Last week, I had the wonderful opportunity to attend an interview with Ian McEwan at San Francisco's City Arts and Lectures. The series has been a cultural gem in this city since 1980. City Arts & Lectures programs can also be heard in edited and delayed broadcasts on more than 170 public radio stations nationally.
Readers will be familiar with McEwan, the prolific British author whose works include Amsterdam, which won the Booker Prize in 1998; Atonement (2001), which was made into a film in 2007; and the recently released Solar. McEwan was interviewed by Vendela Vida, which at first seemed to be an awkward pairing. Vida, a novelist, journalist and editor and wife of Dave Eggers, appeared young, nervous and uncertain next to McEwan's British calm. But she was quite well prepared, and McEwan proved to be a very open subject. Despite the fact that I was among an audience of nearly 1,000, I felt like I was at an intimate dinner party with McEwan.
The discussion covered a broad range of McEwan's work, and gave intimate insights into his background, writing process, and personality. The passage I quoted above was one of the most compelling and enlightening parts of the interview: that this erudite and eloquent writer identified with a mother he described as inarticulate and fearful of language. He talked about his working class background and how he grew past its linguistic markers through his education, while also acknowledging the lasting influence of his upbringing on his work.
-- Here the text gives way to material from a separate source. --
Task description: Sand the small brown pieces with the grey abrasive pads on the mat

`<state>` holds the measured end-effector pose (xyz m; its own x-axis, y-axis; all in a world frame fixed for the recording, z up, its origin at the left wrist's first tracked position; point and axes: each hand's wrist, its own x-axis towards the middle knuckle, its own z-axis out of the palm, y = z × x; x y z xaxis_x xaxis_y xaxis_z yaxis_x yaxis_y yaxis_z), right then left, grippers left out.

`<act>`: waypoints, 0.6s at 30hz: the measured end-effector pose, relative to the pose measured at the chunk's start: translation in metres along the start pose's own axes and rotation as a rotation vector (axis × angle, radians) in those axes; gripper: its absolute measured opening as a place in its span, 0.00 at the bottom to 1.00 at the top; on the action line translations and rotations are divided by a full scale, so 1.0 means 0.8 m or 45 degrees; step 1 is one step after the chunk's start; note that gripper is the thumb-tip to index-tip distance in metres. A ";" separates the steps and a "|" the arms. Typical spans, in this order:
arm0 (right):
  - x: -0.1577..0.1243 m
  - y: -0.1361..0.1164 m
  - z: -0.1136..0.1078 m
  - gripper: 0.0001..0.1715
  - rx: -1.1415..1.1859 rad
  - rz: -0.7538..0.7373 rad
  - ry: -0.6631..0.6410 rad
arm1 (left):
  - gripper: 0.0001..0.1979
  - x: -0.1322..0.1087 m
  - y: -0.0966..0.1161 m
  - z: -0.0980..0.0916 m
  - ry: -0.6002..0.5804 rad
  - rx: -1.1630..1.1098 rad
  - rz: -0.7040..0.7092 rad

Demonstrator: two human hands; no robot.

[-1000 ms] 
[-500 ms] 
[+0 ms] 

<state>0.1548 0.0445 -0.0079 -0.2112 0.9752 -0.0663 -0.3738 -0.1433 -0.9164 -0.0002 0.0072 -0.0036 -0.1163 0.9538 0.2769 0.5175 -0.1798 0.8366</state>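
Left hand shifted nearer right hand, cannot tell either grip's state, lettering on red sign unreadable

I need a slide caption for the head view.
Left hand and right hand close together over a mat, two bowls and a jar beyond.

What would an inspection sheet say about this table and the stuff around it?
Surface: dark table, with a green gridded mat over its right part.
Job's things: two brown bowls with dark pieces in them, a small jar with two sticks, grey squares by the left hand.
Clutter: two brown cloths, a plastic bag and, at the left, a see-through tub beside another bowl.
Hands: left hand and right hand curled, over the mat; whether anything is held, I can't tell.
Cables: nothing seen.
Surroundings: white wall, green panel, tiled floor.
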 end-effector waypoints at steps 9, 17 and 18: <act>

During the interview, he discussed this, as he also describes in "Mother Tongue," quoted here:
"But these adjustments of speech and writing were superficial, and relatively easy. They formed part of that story, familiar in English biography, in which children who received the education their parents did not, were set on a path of cultural dislocation... There are gains as well as losses, at least for a writer... the internal exile of social mobility, particularly when it is through the layered linguistic density of English class.
When I started writing seriously in 1970, I may have dropped all or most of my mother's ways with words, but I still had her attitudes, her wariness, her unsureness of touch. Many writers let their sentences unfold experimentally on the page... I would sit without a pen in my hand, framing a sentence in my mind, often losing the beginning as I reached the end, and only when the thing was secure and complete would I set it down. I would stare at it suspiciously. Did it really say what I meant? Did it contain an error or an ambiguity that I could not see? Was it making a fool of me? Hours of effort produced very little, and very little satisfaction."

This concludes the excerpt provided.